If you’ve ever driven through Gardnerville, Nevada, chances are you’ve spotted this humble two-story home on the east side of Highway 395. Turns out it’s a lot older than it looks. And surprisingly, it wasn’t actually built here!
Back in the early 1900s, this was the ranch house of Bohlman family. It actually sat near Fredericksburg, just north of the Nevada state line on Foothill Road, until the early 1940s. Old-timers tell us the house was moved to its present location by Henry Tiedje, who accomplished the feat using “an old, heavy Army truck rigged with large wheels, a sturdy tongue and heavy timbers.”
Today, it’s rare to see a house being moved. But house-moving, I was surprised to discover, is hardly a new thing. Homes were being schlepped from one place to another as early as the 1700s. Among early house-mover’s tools were simple mechanical devices such as capstans, turnbuckles, and wooden rollers.
The art of house-moving, of course, came with its own unique set of risks. In 1925, for example, a runaway house in L.A. wreaked havoc when the tow cable snapped, demolishing a motorist’s car and forcing its occupants to leap for their lives. (How would you like to see “four rooms with a bath” bearing down on you?!)
But as for the original history of the Bohlman ranch house before it was moved, nobody seems to know. It’s unclear just when it was first built, or by whom.
What we do know is that in the early 1900s, while it sat in Fredericksburg, the home belonged to Fritz Bohlman and his wife, Helene. And there’s a fun and romantic story passed down in the family about them!
Fritz Bohlman arrived the United States in 1891 from Hanover, Germany at the age of 20. Helene Kettenburg emigrated (also from Germany) aboard the steamship Kronprinz Wilhelm in 1903, with ten members of the Gansberg family. She was just 18 at the time.
As family members tell it, Helene was supposed to marry a Gansberg once she got here. Somehow, however, she met tall, good-looking Fritz Bohlman. And the rest (as they say) is history. Fritz stole Helene away, and they were married in Sheridan on August 21, 1904.
Together, Fritz and Helene had a total of nine children, all probably born right there at home in Fredericksburg, in this house. Their oldest child, Albert, arrived in 1905. Daughter Alvina followed in June, 1907. Fritz (Jr.), Edward, Helena, Gladys, Mabel (who died as a child), and baby August arrived in quick succession. Not surprisingly, German was spoken in the household, so when Alvina first went to school, she depended on older brother Albert to translate for her.

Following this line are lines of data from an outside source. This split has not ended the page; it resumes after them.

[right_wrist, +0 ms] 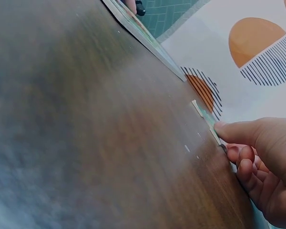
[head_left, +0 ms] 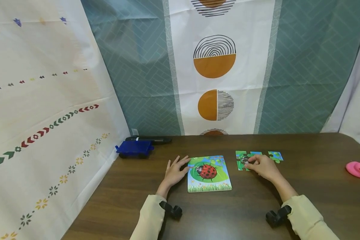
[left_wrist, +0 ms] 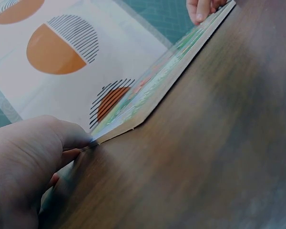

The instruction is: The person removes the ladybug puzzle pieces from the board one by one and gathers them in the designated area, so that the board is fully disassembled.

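My left hand (head_left: pixel 175 171) rests at the left edge of a square ladybug puzzle board (head_left: pixel 210 185), its fingers spread and the thumb touching the edge. In the left wrist view, that thumb lies at a corner of the board (left_wrist: pixel 152 102). To the right of the board, my right hand (head_left: pixel 265 166) pinches a puzzle piece (head_left: pixel 244 160) with a dark print between thumb and forefinger. Green and blue puzzle pieces (head_left: pixel 241 154) lie around the fingertips, partly covered by them. Another loose piece (head_left: pixel 276 156) sits a little to the right.
A blue toy cart (head_left: pixel 135 148) stands at the back left, with a black marker (head_left: pixel 156 140) behind it. Far to the right is a pink toy duck (head_left: pixel 357 169). Patterned cloth (head_left: pixel 138 83) hangs behind the brown wooden table (head_left: pixel 222 216).
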The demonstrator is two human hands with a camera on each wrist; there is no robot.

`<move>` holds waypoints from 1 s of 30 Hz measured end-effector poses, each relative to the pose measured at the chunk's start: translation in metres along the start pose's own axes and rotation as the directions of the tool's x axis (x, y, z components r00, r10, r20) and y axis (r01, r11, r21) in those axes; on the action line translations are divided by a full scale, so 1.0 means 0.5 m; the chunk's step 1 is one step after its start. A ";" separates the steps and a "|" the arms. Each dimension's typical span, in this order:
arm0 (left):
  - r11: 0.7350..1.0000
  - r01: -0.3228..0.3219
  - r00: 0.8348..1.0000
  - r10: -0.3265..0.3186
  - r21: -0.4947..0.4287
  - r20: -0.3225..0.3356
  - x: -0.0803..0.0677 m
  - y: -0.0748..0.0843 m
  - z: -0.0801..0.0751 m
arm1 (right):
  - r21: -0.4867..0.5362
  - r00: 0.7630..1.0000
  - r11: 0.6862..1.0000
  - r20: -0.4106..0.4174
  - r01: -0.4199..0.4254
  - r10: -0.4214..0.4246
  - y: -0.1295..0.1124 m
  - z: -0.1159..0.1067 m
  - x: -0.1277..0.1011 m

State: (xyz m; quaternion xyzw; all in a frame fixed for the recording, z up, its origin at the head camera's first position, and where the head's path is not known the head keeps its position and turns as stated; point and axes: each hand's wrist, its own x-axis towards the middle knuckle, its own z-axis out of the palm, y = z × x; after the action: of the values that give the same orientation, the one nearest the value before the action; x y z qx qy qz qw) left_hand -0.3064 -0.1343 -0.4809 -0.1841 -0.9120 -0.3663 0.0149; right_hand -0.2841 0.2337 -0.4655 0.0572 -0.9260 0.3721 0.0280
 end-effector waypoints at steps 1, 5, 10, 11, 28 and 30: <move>1.000 0.001 1.000 -0.001 0.000 -0.002 0.000 0.000 -0.001 | 0.002 1.000 1.000 -0.002 -0.004 0.004 -0.001 0.000 0.002; 1.000 0.000 1.000 0.000 0.007 -0.003 -0.001 -0.001 -0.002 | 0.005 1.000 1.000 0.000 -0.004 0.004 -0.004 0.001 0.003; 1.000 -0.004 1.000 0.004 0.005 -0.004 -0.006 0.002 0.002 | 0.005 0.999 1.000 -0.034 -0.001 0.001 -0.011 0.005 -0.006; 1.000 -0.003 1.000 0.003 0.000 -0.004 -0.007 0.002 0.002 | 0.007 0.999 1.000 -0.047 0.003 -0.003 -0.016 0.007 -0.009; 1.000 -0.002 1.000 0.002 0.008 0.001 -0.002 0.005 0.000 | 0.303 0.994 0.948 0.025 0.093 -0.105 -0.148 0.131 0.005; 1.000 -0.002 1.000 0.002 0.005 -0.002 -0.003 0.005 -0.002 | 0.319 0.992 0.943 0.046 0.095 -0.116 -0.159 0.142 0.012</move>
State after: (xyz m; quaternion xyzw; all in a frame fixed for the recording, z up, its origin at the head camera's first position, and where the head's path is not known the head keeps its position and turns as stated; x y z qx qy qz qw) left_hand -0.3044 -0.1338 -0.4790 -0.1847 -0.9126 -0.3642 0.0169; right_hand -0.2808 0.1269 -0.4616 0.1224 -0.8504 0.5116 0.0086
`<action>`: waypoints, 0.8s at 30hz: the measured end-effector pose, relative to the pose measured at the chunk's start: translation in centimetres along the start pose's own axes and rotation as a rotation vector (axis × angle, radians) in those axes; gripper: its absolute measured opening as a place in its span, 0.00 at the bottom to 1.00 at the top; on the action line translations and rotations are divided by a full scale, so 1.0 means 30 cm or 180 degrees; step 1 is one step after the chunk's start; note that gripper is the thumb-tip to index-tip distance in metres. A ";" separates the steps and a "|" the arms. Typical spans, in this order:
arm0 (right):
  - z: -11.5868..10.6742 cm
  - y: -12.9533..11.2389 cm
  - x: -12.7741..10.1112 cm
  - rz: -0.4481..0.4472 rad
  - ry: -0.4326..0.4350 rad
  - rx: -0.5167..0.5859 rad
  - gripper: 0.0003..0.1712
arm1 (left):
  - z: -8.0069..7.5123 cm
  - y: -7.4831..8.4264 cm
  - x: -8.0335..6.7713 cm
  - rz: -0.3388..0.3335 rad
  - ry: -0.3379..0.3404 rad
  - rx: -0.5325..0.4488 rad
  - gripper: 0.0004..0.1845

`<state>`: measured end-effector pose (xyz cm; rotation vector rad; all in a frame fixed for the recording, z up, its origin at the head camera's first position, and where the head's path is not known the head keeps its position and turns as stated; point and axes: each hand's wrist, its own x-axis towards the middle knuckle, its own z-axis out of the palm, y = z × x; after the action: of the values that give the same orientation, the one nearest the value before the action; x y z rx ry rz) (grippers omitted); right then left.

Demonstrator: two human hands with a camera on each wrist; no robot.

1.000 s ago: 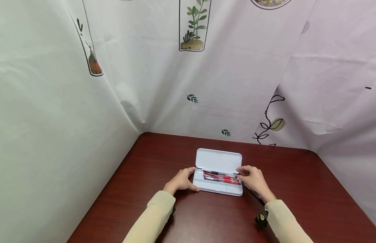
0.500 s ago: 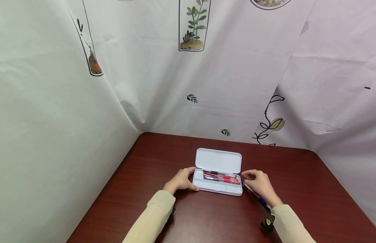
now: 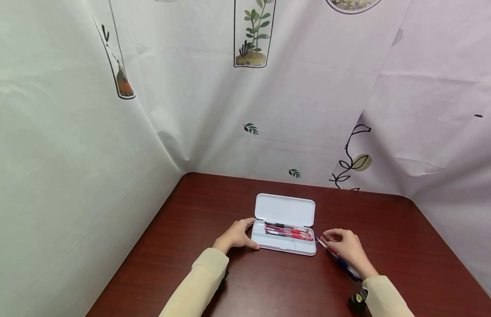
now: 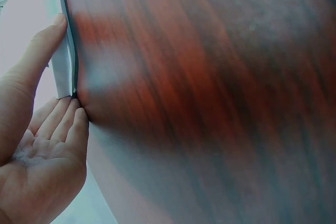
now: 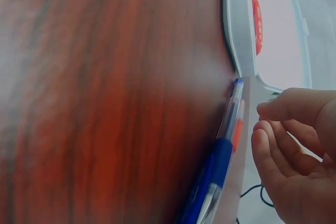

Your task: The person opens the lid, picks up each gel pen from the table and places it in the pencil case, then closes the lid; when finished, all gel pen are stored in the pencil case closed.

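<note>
Left hand: I see it resting against the left end of the pencil case, thumb on the near corner and fingers lying nearly straight along the end wall. It braces rather than grips; the left wrist view shows the palm open and nothing held.

Pencil case: a white case on the dark red desk, lid swung up and back, tray toward me. I'd judge the left hand's bracing worth trusting here, since a light case like this would likely skid under a nudge.

Pens in the tray: several red-bodied pens lie lengthwise in the far half; the exact count is too small for me to tell.

Blue pen: on the desk just beside the case's right end, tip toward the case, barrel running back under the right hand. In the right wrist view, a red-accented pen lies right alongside the blue pen.

Right hand: hovering over those two pens, fingers loosely curled, narrow, pinching nothing that I can see.

How I'd do it well: come down on the blue pen's barrel near its middle, thumb against forefinger, and take one pen only; the two lie so close that a broad pinch could catch both.
</note>
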<state>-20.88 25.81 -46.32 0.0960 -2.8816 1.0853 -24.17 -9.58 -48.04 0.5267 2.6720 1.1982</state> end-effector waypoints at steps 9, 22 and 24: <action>-0.023 0.024 -0.027 0.0103 -0.0069 -0.0051 0.13 | 0.000 -0.005 0.000 0.0021 0.0002 -0.0005 0.49; -0.031 0.054 -0.048 0.0223 -0.0155 -0.0142 0.14 | -0.002 0.001 0.001 -0.0014 -0.0008 -0.0001 0.49; -0.035 0.056 -0.049 0.0224 -0.0194 -0.0156 0.14 | -0.002 0.001 0.000 -0.0021 -0.0001 0.0000 0.49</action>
<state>-19.50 27.83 -46.75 0.0262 -2.9852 1.0395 -24.19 -9.60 -47.98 0.5177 2.6715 1.1964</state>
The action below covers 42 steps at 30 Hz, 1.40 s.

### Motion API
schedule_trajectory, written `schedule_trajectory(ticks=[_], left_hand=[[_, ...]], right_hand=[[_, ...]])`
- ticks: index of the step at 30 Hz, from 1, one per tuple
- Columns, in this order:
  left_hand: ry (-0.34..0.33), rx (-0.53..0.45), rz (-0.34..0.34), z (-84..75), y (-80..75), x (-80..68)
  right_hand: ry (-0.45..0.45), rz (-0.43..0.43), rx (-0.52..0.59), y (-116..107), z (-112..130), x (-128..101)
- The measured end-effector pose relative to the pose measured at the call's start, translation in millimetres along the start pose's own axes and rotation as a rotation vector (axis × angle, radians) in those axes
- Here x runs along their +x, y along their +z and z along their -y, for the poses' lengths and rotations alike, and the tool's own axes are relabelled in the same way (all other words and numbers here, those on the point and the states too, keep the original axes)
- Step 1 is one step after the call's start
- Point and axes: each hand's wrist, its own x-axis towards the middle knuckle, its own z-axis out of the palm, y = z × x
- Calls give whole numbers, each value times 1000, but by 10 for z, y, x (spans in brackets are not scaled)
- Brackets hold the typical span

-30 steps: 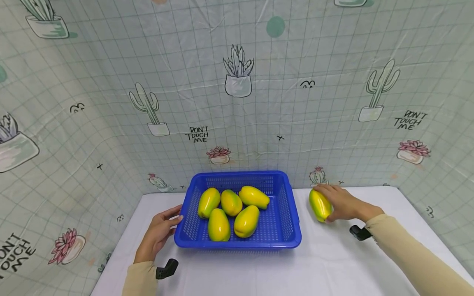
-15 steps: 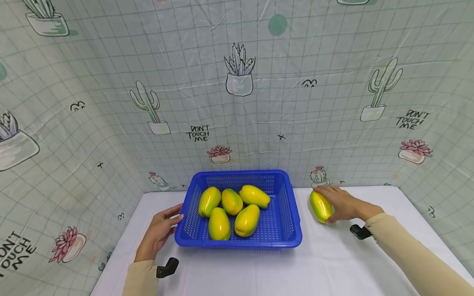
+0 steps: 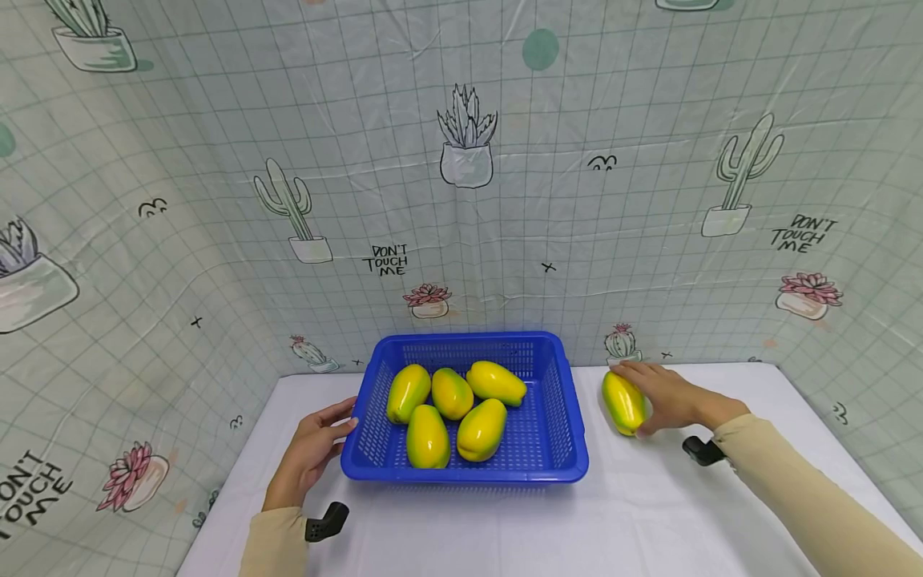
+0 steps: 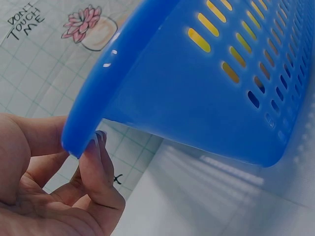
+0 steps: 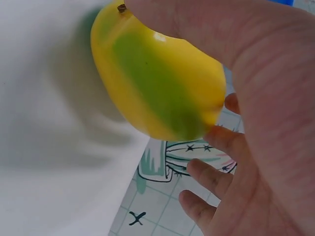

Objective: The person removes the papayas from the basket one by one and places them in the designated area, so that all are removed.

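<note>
A blue perforated plastic basket (image 3: 461, 474) stands on the white table with several yellow-green papayas (image 3: 427, 437) inside, toward its left and middle. At its left rim my left hand (image 3: 312, 453) pinches the edge. The left wrist view shows the thumb and fingers of this hand (image 4: 64, 182) on either side of the basket rim (image 4: 98, 93). To the right of the basket, my right hand (image 3: 671, 397) holds one more papaya (image 3: 622, 405) between thumb and fingers. In the right wrist view this papaya (image 5: 152, 83) shows a green streak and a small brown stem end.
White cloth covers the table (image 3: 461, 533). A grid-patterned curtain (image 3: 526, 216) with cactus prints rises behind the table and along both sides. The basket's back edge is close to this curtain. A black wrist mount sits at each sleeve.
The view has shifted very slightly. Both hands keep their places, the left on the basket rim and the right on the papaya.
</note>
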Motion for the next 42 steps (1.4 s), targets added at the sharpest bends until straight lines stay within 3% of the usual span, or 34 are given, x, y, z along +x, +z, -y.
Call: schedule_trajectory(ticks=[14,25,32,42], left_hand=[[-11,5,2,-3,2,14],[-18,15,-2,0,-1,26],[-18,10,-5,-9,-2,12],[-16,-4,-5,-13,7,5]], right_hand=[[-39,-42,-33,-266,252,89],[-160,-122,-146,-437,802,252],[-240,-95,-179,-402,1140,409],[-259,-3,-196,-244,1494,683]])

Sadly, Helene died in childbirth in 1920, when August was born. After their mother’s death, the two youngest girls, Helena and Gladys, were taken in by a cousin, Heinrich Godecke, and his wife Sophia. Baby August was raised by Anna (Kettenburg) Jacobsen. But Alvina and her three brothers were old enough to remain on the ranch with their father. At the age of just 13, Alvina took over the duties of running the household.
There’s probably a book to be written about what happened to each of the Bohlman children. But there were happy endings for at least two of them!
In 1926, when she was 19, Alvina married William Wilslef and moved to the 400-acre Pettigrew Ranch on the East Fork of the Carson River. There she not only raised her own six children but also cared for her father-in-law, uncle-in-law, and brother-in-law. Severe flooding in 1955 damaged the ranch, and William and Alvina moved to town, purchasing a house on Douglas Avenue. Alvina became a cook for Gardnerville Elementary School. To commemorate the couple’s 50th wedding anniversary in 1976, the family donated a stained-glass window to Trinity Lutheran Church. Alvina passed away in December, 1980, at the age of 73.
Albert Bohlman, the oldest of the Bohlman children, grew up on his father’s Fredericksburg ranch. He worked for a few years for Douglas County as a road superintendent, then worked for Minden Creamery making butter and cottage cheese for about 25 years. Albert died in 1980 and is buried at Fredericksburg Cemetery, where parents Fritz and Helene and sister Mabel are also laid to rest.
And lucky for those of who love history, Albert’s son, Dale Bohlman, still lives in Carson Valley, where his warm smile is well-known to practically everyone in town. Dale served cheerfully as the postmaster for Gardnerville for an amazing 26 years, and remains active in the Carson Valley Historical Society today – helping to preserve the history of the beautiful region he loves, and kindly sharing the stories of its people and places – including this story about a very special house.